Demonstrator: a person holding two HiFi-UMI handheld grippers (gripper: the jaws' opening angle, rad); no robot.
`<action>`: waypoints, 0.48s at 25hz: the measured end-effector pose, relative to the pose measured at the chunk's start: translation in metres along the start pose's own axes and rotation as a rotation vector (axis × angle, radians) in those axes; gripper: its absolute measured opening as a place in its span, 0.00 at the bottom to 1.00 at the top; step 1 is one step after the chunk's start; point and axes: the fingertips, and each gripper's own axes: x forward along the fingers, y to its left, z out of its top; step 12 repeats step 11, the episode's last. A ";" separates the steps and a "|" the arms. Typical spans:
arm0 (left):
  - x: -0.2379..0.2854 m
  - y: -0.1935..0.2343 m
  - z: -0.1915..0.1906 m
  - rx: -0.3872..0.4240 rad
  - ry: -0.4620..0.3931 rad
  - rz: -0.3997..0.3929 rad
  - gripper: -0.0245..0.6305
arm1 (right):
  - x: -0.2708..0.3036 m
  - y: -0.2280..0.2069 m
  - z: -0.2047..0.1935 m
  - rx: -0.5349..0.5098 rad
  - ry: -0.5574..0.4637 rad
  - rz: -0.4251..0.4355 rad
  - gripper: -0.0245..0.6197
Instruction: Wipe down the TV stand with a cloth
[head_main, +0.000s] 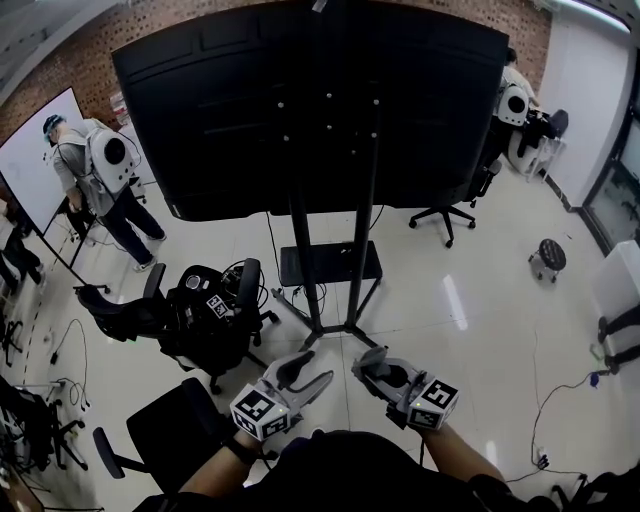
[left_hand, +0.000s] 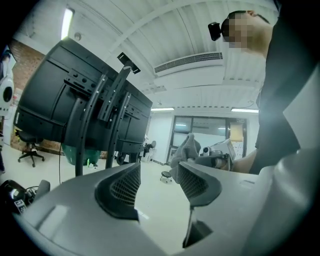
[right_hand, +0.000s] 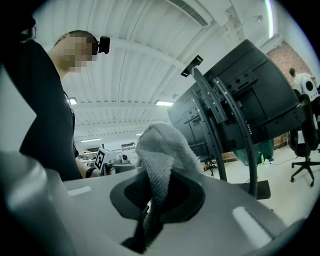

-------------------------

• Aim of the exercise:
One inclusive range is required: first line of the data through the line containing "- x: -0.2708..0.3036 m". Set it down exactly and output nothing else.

• Finished task:
Demonstrator: a person holding two HiFi-UMI handheld grippers (gripper: the jaws' opening angle, rad); no robot.
`<action>`: waypoints, 0.48s at 25hz: the measured end-effector pose, relative to the pose measured at the chunk's start: translation in metres along the start pose's own axes and rotation as a rotation vector (axis × angle, radians) in those axes; gripper: its absolute measured opening as a place in its span, 0.00 at the bottom to 1.00 at the top; step 1 is one step after the chunk's start; point and axes: the fingertips, and each gripper's own axes: x forward along the fingers, y to its left, z out of its top; step 12 repeats step 11, the episode's last. A ";" separates the steps and a "|" the arms. Typical spans:
arm0 (left):
  - x: -0.2379..0.2854 m
  - y: -0.1935..0.2343 m
  - z: -0.1915..0.1906 m
  - rx: -0.3872..0.4240 rad
  - ry: -0.4620..0.3931 rad
  - rz: -0.3997..0.3929 rad
  - gripper: -0.0245..0.6305
arm1 (right):
  - x: -0.2708..0.3036 m

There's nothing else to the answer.